The above stores the action that should be applied to the code group in a HashMap. This will be used later.

 

The tSortRow simply orders by the Code then the Row Number identified in the tMap_1.

 

The tHashOutput_1 simply stores the data in memory.

 

The tHashInput reads the data back from memory in a new SubJob.

 

The tJavaFlex_2 finishes the processing of the data with regard to the action type. The code for that can be seen below.
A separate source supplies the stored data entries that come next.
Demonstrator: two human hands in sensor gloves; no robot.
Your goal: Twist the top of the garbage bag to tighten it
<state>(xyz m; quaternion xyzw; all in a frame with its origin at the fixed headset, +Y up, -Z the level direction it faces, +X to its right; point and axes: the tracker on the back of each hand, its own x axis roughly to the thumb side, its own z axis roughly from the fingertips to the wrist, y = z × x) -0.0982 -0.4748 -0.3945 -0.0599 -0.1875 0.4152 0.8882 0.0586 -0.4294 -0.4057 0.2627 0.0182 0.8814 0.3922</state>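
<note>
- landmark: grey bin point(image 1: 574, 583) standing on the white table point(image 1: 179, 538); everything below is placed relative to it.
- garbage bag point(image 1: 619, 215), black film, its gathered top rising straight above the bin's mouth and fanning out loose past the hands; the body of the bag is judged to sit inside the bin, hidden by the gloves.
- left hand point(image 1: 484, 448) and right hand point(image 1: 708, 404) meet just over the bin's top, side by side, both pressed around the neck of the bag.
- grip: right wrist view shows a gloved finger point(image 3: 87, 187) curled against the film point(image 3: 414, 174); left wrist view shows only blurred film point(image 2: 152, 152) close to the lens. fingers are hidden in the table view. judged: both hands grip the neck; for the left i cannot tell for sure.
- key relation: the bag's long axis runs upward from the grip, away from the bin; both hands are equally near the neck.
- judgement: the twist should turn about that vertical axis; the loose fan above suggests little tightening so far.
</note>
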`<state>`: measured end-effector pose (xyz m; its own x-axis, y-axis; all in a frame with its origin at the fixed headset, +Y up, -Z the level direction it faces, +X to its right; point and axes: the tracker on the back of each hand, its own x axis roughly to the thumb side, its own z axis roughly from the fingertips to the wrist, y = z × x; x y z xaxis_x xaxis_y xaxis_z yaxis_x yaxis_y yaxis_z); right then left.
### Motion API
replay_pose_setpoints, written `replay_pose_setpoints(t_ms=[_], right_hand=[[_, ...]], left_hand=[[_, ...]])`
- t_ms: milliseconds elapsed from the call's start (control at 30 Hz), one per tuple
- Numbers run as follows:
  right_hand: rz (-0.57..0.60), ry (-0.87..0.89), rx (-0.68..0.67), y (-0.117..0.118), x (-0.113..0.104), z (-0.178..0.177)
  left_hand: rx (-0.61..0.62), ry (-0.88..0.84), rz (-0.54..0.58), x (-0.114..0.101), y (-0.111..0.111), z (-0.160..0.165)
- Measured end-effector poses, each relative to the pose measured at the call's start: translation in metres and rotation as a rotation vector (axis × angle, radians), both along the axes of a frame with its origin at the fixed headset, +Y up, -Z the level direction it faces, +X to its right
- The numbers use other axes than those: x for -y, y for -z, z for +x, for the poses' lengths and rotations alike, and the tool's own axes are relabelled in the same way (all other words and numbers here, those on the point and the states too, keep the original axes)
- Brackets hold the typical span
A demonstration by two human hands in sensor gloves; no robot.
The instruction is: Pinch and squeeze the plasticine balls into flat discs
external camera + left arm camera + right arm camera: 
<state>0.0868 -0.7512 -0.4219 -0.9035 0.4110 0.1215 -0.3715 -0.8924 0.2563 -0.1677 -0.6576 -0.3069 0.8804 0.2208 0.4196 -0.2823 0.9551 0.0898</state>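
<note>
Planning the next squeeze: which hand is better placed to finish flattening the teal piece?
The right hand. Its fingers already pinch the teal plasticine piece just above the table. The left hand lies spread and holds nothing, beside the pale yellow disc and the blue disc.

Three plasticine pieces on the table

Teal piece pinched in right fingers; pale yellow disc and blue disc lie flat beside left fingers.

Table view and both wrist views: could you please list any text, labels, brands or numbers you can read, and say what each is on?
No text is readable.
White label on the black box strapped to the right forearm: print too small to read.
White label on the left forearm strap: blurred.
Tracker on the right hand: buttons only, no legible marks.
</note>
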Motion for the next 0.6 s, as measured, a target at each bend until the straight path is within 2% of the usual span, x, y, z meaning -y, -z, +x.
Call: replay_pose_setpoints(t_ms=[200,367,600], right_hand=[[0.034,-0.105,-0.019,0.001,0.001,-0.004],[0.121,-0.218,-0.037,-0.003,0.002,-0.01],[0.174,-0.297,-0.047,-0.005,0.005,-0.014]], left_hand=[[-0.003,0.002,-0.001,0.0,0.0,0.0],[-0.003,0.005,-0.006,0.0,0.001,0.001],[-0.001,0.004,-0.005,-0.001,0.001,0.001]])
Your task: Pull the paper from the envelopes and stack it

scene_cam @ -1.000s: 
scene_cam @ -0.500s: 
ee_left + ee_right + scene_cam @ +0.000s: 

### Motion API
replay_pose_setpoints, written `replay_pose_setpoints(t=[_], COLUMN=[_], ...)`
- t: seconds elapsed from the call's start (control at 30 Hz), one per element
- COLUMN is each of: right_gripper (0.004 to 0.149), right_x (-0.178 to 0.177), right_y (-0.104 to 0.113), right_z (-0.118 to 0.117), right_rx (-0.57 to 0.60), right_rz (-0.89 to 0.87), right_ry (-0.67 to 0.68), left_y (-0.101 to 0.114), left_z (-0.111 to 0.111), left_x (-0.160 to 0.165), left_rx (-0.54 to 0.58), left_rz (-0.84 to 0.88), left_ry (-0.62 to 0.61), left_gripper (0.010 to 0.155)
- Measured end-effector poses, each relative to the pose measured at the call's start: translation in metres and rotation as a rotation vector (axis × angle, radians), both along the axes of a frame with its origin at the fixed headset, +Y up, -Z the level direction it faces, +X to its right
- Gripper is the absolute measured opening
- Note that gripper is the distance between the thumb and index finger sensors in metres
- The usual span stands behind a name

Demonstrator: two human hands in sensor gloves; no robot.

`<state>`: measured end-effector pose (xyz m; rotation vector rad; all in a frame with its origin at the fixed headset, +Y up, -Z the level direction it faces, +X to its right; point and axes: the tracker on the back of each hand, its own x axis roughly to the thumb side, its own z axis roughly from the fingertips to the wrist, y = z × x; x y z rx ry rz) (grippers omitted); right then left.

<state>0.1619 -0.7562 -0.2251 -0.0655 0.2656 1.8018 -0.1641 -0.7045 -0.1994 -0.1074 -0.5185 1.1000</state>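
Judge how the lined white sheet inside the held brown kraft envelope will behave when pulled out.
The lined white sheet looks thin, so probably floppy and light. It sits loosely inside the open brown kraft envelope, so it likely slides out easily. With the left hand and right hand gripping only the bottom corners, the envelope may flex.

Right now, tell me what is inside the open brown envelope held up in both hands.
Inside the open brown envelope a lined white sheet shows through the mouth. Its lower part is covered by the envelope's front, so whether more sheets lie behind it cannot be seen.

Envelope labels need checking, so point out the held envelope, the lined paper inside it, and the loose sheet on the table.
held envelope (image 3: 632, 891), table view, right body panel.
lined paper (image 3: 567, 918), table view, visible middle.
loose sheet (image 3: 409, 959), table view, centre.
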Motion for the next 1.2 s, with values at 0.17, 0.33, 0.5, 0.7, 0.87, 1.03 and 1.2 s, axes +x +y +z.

I am adding a new column called "action"

 

Start Code

// start part of your Java code
java.util.HashMap<String, Integer> codeStatus = ((java.util.HashMap<String, Integer>)globalMap.get("codeStatus"));

Main Code

// here is the main part of the component,
// a piece of code executed in the row
// loop
row4.action = ((Integer)codeStatus.get(row5.code));

There is no "End Code"

 

Finally I am just printing the data out using the tLogRow.

 

Once you are at this point, you can easily carry out the addition logic and logic applied to the other columns you mention, based on the action and the ordering.

jerownimow
Contributor III
Contributor III
Author

Thanks, rhall will definitely try this. I'll let you know. Just a quick question, what do you mean by HashMap? Is it by using tHashInput/Output or tHMap?

Thank you.
Anonymous
Not applicable

A HashMap is a data structure. I used it in the Java code that I gave you. 

jerownimow
Contributor III
Contributor III
Author

Thank you so much @rhall ! It really worked well! How did you come up with this? 0683p000009MACJ.png
Never thought it can be done with tJavaFlex, though I really don't know it's use 0683p000009MAB6.png

Now my next problem is how to get the other fields for the first item only during group by and how to merge the other sources with this, because it will be a whole JSON in the end. I'll try to figure out it first and will just come back here if I don't know how to do it.

Thank you so much! This community is a really huge help!

Anonymous
Not applicable

Not a problem. Good luck with the rest of the problem. You should be able to simply pass through the other columns along with the data needed to solve the above.